> [ASSIGNMENT]: Under this line sits a listing. Repeat exactly and only its lines from the one holding "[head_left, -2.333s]" through the one holding "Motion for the"; skip pictures.

* * * * * * * * *

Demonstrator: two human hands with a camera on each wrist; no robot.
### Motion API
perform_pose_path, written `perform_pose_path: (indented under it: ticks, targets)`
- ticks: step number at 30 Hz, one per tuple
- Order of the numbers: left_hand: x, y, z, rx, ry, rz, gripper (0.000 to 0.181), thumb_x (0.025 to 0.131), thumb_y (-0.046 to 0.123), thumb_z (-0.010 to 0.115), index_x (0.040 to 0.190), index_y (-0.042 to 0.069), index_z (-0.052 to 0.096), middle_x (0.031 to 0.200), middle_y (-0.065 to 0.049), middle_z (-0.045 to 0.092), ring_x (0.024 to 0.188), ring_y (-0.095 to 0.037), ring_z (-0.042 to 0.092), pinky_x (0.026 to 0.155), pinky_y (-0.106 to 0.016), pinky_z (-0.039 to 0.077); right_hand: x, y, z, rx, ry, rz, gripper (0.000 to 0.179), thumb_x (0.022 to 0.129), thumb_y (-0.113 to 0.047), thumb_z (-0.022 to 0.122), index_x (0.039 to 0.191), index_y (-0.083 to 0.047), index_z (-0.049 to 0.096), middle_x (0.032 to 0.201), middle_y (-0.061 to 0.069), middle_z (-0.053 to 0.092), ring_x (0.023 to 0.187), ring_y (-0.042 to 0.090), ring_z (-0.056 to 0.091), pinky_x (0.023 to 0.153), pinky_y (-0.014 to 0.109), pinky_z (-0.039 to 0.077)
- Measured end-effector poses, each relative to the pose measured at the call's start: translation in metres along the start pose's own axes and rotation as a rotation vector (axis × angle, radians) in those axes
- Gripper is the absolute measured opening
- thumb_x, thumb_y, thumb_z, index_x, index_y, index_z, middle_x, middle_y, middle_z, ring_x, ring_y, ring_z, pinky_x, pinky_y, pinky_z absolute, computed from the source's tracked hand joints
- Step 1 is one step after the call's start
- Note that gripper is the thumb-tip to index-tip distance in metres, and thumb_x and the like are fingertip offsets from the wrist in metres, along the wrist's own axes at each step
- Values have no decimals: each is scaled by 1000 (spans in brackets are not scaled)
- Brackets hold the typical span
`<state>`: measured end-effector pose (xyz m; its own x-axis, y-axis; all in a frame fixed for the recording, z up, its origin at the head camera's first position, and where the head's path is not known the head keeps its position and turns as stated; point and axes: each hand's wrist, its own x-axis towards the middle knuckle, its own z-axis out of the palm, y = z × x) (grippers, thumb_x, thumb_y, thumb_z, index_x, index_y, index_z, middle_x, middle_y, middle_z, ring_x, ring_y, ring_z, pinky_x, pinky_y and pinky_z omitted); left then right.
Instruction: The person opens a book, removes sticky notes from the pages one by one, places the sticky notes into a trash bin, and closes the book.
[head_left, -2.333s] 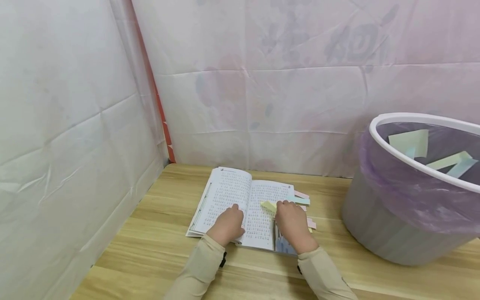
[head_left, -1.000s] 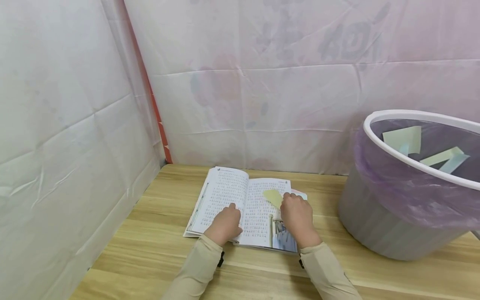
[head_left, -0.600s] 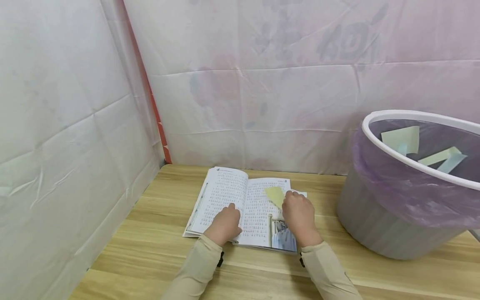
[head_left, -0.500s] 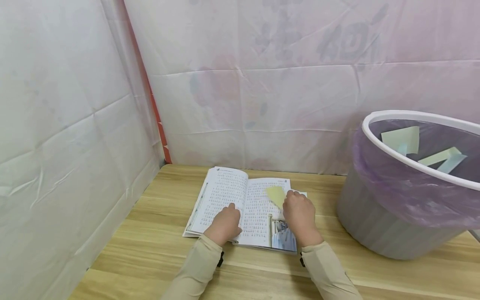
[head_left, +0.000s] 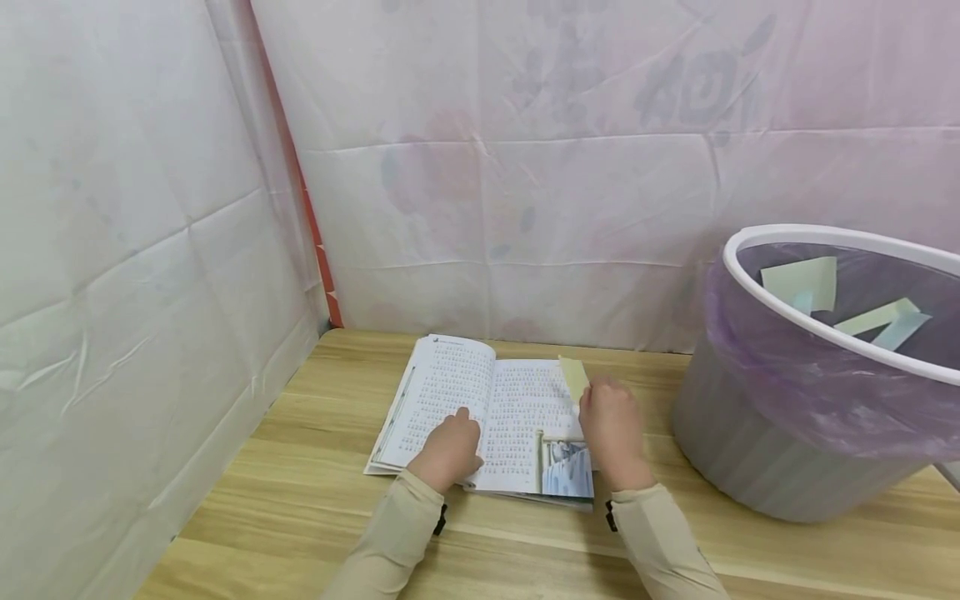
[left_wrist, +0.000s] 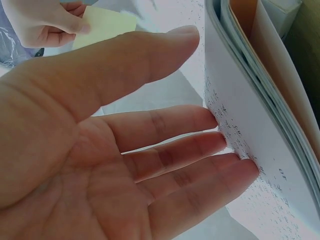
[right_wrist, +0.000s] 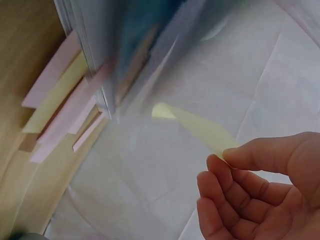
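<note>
Fingers of the right hand (head_left: 613,429) pinch a yellow sticky note (head_left: 573,377) by the outer edge of the right-hand page (head_left: 521,400) of the open book (head_left: 453,371); the left hand (head_left: 448,447), fingers extended, rests near the spine, apparently steadying things. I'd say this is the step of drawing the note away from the book, though I can't tell whether its far end is free. The next move seems to call for a gentle lift toward the lined wastebasket (head_left: 750,454), where similar notes (head_left: 813,279) lie.
</note>
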<state>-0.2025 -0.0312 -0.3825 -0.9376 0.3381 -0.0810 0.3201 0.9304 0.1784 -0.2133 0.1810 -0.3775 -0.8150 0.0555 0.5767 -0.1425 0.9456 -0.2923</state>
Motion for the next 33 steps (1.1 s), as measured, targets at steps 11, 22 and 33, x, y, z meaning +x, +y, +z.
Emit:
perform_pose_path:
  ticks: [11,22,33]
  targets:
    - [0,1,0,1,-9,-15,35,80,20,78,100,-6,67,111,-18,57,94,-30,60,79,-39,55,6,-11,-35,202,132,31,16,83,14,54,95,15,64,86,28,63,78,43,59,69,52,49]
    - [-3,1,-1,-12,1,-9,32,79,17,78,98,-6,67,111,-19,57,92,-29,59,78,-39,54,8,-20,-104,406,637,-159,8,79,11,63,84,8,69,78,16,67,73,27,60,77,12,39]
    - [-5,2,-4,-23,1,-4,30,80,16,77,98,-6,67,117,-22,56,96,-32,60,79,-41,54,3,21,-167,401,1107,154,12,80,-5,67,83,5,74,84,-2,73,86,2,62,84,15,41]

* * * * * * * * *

> [TASK SOLUTION]:
[head_left, -2.333s] 
[head_left, -1.000s] 
[head_left, -0.600s] 
[head_left, -0.500s] 
[head_left, +0.000s] 
[left_wrist, +0.000s] 
[right_wrist, +0.000s] 
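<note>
Fingers of the right hand (head_left: 613,429) pinch a yellow sticky note (head_left: 573,377) by the outer edge of the right-hand page (head_left: 521,400) of the open book (head_left: 453,371); the left hand (head_left: 448,447), fingers extended, rests near the spine, apparently steadying things. I'd say this is the step of drawing the note away from the book, though I can't tell whether its far end is free. The next move seems to call for a gentle lift toward the lined wastebasket (head_left: 750,454), where similar notes (head_left: 813,279) lie.
</note>
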<state>-0.2025 -0.0312 -0.3825 -0.9376 0.3381 -0.0810 0.3201 0.9304 0.1784 -0.2133 0.1810 -0.3775 -0.8150 0.0555 0.5767 -0.1425 0.9456 -0.2923</state>
Motion for the next 33 steps (1.1 s), as measured, targets at steps 11, 22 and 33, x, y, z meaning +x, +y, +z.

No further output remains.